Task statement.
Please restate each line of the data that follows word for word, skipping any image.

Segment Start: Provided data

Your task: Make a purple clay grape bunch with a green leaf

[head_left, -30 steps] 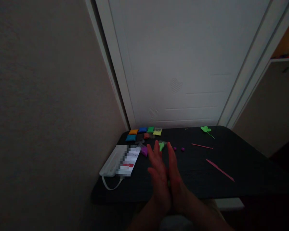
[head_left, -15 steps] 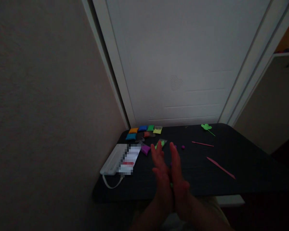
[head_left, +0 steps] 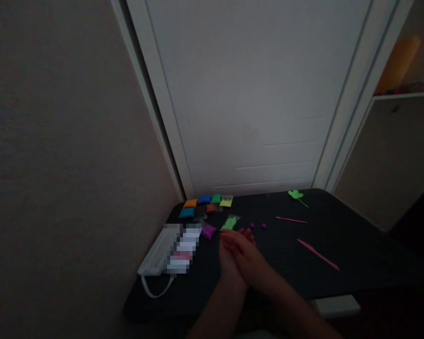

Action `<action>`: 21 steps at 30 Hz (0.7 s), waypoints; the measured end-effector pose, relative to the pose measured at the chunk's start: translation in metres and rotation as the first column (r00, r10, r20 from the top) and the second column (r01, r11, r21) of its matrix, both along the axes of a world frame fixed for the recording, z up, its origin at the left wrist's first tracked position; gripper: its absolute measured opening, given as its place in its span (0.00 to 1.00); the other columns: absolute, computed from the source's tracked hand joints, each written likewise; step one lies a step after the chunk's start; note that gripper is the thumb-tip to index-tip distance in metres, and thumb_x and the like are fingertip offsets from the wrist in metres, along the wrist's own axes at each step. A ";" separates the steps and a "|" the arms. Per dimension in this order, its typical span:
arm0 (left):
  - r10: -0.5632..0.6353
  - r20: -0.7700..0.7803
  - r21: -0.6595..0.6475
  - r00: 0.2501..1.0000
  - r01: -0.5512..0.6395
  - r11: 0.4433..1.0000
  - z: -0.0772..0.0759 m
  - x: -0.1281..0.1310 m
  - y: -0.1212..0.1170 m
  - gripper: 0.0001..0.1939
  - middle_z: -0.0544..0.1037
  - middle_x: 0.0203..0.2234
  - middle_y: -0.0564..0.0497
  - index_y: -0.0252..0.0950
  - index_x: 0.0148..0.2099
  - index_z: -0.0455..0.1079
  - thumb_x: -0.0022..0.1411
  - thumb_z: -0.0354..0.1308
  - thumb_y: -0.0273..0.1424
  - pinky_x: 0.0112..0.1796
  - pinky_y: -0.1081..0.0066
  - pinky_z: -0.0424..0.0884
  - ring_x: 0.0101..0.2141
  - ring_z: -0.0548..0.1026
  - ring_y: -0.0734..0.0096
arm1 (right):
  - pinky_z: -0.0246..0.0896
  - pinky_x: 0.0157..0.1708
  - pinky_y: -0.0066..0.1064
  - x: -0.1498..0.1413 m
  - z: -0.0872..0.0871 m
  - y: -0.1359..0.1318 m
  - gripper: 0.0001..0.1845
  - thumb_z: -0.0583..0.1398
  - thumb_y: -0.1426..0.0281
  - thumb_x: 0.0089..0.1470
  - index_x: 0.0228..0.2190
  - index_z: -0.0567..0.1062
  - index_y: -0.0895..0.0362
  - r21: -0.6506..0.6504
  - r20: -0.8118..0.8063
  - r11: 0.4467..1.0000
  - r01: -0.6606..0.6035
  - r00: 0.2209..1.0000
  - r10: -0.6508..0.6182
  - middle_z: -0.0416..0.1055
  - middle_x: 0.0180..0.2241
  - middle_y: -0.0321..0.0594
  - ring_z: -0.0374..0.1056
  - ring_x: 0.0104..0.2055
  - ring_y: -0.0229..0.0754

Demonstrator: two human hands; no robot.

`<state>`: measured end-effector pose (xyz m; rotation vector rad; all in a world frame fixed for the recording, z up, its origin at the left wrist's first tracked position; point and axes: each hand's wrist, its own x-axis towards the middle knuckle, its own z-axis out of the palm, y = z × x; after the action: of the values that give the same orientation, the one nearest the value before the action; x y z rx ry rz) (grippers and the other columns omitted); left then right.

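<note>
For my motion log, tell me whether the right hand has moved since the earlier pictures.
Yes, leftward: the right hand, earlier right of the light green packet, now reaches across in front of it.

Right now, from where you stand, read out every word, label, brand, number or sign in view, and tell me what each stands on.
No text can be read.
Screen: blurred into blocks, unreadable.
Yellow packet: any print is too small to read.
Light-green packet: no lettering can be made out.
Door: two hatched hearts and plain lines, no words.
</note>
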<state>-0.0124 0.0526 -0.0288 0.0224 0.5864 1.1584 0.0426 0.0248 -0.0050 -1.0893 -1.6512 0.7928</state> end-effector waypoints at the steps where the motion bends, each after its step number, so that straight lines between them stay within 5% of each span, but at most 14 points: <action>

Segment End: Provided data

Completed task.
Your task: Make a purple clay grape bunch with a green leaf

[head_left, -30 steps] 
[head_left, -15 steps] 
[head_left, +0 steps] 

Action `<action>`: 21 steps at 30 Hz (0.7 s), waypoints; the measured end-effector pose, relative to the pose measured at the chunk's start: translation in metres and rotation as the first column (r00, r10, r20 from the top) and the second column (r01, r11, r21) of its matrix, both along the axes of a world frame fixed for the recording, z up, its origin at the left wrist's first tracked position; gripper: its absolute measured opening, given as its place in its span (0.00 to 1.00); the other columns: absolute, computed from the source's tracked hand joints, each written likewise; step one lies a step after the chunk's start; note that gripper is the thumb-tip to index-tip distance in metres, and thumb_x and the like are fingertip offsets from the wrist in metres, along the wrist's own axes at each step. A ";" separates the steps and a "|" the arms. Per dimension in this order, its typical span:
arm0 (left):
  - r10: -0.5632..0.6353
  - r20: -0.7700..0.7803
  - r21: -0.6595..0.6475
  - r00: 0.2501..1.0000
  - r01: -0.5512..0.6395
  - r11: 0.4433..1.0000
  - z: -0.0772..0.0759 m
  - x: -0.1281..0.1310 m
  - y: -0.1212..0.1170 m
  - gripper: 0.0001..0.1939
  - middle_z: -0.0544..0.1037
  - middle_x: 0.0203..0.2234
  - middle_y: -0.0564..0.0497
  - index_y: -0.0252..0.0950
  - index_x: 0.0148..0.2099
  - index_z: -0.0455..0.1079
  - thumb_x: -0.0022..0.1411
  - thumb_z: -0.0354..0.1308
  - thumb_y: -0.0273..0.1424
  - pinky_x: 0.0112..0.1796
  - pinky_y: -0.1081..0.0066
  - pinky_z: -0.0424..0.0884
  - ring_x: 0.0101..0.2141
  - ring_z: -0.0548..0.1026
  - ring_y: -0.0734..0.0096
arm1 (right):
  - pinky_z: -0.0246..0.0896
  - pinky_x: 0.0157..0.1708
  - pinky_y: -0.0066..0.1064
  - x: -0.1498..0.1413 m
  - z: -0.0872..0.0871 m
  - y: -0.1359..0.1318 m
  - gripper: 0.0001..0.1845
  - thumb_z: -0.0583..0.1398
  - thumb_y: -0.1426..0.0281
  - thumb_x: 0.0089..0.1470
  - index_x: 0.0228..0.2190
  - index_z: -0.0567..0.1062
  - index_y: -0.0895..0.0362
  - r21: -0.6506..0.6504
  - r20: -0.8118..0.8063
  - r11: 0.4467..1.0000
  - r01: -0.6606..0.6035
  - r00: 0.2209..1.0000
  - r10: -0.6508..0.6182
  - middle_z: -0.0416..0.1055
  - middle_x: 0.0180..0.2241
  - middle_y: -0.0321..0.0594
  - ring_z: -0.0374..0.1056
  - ring_x: 0.0104..0.2055
  - ring_y: -0.0229..0.0754

Demonstrator: two human hands; no robot.

`<state>`: measured end-effector pose (xyz m; rotation vector rad; all in a world frame fixed for the recording, z up, its origin at the left wrist's first tracked position; point and axes: each hand's wrist, its own x-axis towards the middle knuckle, its own z-axis out of the palm, y = z × x; after the action: of the values that give the same orientation, the one nearest the value before the action; x y z rx ry rz) (grippers and the other columns omitted); left then right.

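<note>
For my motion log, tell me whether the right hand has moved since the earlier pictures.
Yes, leftward: the right hand, earlier right of the light green packet, now reaches across in front of it.

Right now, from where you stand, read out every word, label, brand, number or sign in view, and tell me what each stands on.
No text can be read.
Screen: blurred into blocks, unreadable.
Yellow packet: any print is too small to read.
Light-green packet: no lettering can be made out.
Door: two hatched hearts and plain lines, no words.
</note>
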<state>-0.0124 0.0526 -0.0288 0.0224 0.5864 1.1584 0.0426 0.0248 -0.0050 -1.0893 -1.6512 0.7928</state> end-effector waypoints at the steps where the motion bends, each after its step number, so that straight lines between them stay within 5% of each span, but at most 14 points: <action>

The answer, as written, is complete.